Required work =
Work out how many lines of the listing hold "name", then state only that count.

Given information =
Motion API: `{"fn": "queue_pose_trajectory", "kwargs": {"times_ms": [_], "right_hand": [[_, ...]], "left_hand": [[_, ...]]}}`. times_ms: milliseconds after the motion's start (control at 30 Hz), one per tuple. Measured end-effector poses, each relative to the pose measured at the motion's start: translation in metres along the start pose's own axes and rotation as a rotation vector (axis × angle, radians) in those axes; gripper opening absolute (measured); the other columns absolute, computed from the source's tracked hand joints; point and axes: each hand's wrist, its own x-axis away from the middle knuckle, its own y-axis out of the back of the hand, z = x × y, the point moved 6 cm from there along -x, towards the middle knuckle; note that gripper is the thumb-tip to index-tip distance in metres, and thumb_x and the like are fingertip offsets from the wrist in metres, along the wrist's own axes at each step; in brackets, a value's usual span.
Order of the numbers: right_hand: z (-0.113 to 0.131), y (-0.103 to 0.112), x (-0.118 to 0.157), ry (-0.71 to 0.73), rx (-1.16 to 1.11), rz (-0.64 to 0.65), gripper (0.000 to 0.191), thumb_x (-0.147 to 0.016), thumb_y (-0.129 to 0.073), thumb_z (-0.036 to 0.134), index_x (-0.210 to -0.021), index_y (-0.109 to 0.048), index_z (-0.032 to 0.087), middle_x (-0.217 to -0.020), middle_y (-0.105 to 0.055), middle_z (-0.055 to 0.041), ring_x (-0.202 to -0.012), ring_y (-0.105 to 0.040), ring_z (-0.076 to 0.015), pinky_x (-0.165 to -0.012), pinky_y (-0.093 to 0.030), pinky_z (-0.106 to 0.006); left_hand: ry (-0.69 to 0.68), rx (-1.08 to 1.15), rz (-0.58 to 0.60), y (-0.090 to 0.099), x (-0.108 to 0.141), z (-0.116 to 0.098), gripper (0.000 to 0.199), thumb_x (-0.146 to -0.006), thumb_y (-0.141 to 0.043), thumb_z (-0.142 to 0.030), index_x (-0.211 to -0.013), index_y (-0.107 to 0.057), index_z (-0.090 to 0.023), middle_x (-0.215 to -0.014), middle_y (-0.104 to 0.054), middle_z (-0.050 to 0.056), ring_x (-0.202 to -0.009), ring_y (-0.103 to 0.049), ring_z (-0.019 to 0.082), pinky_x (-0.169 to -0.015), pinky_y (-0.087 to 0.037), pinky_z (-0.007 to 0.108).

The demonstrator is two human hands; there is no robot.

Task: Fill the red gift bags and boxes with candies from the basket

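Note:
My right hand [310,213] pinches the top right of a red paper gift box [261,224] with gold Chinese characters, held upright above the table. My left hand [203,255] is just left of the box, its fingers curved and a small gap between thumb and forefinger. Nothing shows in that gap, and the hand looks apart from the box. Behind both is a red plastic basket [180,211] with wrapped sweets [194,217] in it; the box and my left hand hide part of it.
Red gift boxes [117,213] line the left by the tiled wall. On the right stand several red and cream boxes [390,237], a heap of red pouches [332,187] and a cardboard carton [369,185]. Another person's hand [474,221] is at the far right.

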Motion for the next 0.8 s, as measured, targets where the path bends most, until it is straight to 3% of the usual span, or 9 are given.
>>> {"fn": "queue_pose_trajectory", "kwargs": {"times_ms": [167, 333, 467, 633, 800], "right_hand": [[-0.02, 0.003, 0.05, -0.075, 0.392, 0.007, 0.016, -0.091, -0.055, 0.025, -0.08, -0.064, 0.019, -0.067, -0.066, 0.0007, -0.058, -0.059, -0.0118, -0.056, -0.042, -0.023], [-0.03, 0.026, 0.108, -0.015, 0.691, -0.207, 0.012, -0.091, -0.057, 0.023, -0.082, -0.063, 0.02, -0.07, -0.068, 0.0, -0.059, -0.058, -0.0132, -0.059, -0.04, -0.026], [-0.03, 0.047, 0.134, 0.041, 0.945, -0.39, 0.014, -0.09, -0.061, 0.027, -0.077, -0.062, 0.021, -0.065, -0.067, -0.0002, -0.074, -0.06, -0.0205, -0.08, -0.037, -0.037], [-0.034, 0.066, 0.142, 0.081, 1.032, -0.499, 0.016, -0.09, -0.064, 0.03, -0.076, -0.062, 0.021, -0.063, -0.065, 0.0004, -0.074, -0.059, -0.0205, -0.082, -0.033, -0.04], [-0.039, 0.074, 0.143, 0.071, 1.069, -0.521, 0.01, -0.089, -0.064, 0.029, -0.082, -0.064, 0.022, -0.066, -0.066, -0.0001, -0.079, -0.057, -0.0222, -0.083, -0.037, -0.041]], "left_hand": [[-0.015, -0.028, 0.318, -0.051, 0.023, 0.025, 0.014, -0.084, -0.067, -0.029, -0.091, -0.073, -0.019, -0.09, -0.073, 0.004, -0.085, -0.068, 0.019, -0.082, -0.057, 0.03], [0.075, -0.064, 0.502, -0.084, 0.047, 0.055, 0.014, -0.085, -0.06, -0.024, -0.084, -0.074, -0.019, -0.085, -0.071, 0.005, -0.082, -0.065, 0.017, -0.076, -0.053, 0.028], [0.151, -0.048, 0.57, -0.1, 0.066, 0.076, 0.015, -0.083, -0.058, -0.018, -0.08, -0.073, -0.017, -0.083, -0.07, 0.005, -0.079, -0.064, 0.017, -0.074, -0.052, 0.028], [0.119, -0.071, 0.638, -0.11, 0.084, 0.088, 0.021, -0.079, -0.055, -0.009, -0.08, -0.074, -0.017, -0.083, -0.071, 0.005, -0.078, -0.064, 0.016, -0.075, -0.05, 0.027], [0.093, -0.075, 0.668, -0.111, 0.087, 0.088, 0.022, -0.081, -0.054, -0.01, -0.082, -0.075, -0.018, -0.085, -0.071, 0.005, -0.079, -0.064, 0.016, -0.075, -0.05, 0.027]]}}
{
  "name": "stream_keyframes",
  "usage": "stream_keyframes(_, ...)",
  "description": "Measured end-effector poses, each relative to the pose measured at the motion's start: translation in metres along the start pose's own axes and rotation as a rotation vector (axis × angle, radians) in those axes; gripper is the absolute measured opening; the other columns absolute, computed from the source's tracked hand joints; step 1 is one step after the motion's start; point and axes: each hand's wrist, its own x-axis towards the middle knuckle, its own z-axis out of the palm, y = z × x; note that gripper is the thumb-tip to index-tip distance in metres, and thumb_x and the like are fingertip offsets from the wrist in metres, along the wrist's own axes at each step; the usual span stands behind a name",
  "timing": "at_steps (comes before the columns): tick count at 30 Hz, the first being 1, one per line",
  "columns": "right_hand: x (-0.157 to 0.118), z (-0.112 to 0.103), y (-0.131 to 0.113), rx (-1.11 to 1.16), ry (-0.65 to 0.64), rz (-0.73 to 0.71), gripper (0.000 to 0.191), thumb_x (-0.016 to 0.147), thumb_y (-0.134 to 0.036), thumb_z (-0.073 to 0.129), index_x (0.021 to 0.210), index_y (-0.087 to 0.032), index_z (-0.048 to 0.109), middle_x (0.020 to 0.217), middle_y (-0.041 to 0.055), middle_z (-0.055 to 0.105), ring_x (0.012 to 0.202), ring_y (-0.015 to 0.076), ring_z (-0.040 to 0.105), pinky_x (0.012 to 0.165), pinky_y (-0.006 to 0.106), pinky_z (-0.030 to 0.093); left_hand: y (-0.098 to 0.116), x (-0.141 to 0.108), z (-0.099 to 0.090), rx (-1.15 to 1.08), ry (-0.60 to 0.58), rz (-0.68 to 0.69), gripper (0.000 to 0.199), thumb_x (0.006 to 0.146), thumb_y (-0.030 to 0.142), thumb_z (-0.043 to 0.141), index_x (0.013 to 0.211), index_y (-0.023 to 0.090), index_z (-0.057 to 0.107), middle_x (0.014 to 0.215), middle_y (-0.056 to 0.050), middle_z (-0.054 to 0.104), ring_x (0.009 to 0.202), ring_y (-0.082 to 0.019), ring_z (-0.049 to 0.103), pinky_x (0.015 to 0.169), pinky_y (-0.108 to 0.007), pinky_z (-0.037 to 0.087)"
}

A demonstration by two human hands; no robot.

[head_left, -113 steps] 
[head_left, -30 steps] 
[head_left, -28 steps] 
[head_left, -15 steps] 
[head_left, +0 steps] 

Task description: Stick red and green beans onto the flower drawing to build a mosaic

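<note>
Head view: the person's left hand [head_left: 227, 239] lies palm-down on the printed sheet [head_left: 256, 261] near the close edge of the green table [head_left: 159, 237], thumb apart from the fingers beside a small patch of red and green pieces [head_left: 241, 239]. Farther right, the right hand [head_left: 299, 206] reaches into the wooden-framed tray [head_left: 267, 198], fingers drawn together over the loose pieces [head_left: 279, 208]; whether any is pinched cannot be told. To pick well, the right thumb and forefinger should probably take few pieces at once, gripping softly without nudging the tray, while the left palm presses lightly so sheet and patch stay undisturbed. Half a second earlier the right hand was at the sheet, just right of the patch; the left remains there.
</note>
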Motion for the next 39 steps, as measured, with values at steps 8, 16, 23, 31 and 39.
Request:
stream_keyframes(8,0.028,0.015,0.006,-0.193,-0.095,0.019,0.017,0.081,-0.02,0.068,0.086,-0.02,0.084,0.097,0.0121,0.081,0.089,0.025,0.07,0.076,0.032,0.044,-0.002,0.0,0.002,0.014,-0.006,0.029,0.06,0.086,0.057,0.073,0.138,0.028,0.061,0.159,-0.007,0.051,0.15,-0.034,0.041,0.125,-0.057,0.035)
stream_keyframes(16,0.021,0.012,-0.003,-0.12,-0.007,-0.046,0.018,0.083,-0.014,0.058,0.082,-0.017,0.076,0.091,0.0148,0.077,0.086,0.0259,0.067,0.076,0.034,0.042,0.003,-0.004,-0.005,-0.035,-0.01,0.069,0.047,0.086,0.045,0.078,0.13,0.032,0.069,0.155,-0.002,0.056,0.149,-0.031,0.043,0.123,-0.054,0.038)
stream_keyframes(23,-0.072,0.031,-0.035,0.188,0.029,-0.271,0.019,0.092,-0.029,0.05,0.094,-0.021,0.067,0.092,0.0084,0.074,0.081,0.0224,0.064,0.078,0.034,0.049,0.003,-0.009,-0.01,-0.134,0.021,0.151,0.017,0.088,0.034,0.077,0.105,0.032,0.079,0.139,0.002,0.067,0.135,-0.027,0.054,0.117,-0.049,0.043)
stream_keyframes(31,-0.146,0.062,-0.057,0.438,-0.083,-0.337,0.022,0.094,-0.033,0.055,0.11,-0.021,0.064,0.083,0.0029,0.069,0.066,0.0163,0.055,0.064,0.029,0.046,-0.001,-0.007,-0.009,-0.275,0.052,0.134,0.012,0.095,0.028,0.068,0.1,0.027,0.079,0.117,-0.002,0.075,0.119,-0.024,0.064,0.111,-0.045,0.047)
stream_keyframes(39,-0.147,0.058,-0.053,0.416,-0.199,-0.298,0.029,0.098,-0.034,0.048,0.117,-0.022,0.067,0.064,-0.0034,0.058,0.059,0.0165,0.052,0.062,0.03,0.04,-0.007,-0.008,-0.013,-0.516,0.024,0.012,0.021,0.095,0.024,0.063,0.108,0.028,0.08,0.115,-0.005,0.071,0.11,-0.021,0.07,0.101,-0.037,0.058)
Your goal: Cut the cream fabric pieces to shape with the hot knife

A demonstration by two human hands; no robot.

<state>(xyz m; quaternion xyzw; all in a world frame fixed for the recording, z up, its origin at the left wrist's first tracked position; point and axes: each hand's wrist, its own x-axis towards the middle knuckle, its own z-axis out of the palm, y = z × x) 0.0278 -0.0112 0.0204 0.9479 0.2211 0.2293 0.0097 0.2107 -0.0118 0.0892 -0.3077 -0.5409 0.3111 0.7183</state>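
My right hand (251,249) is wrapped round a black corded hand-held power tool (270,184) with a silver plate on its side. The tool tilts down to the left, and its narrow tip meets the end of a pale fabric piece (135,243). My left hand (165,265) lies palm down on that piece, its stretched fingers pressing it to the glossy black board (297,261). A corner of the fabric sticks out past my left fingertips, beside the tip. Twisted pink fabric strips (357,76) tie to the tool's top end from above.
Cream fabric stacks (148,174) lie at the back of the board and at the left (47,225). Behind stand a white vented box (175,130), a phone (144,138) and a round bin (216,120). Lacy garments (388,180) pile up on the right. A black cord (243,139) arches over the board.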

Answer for the task =
2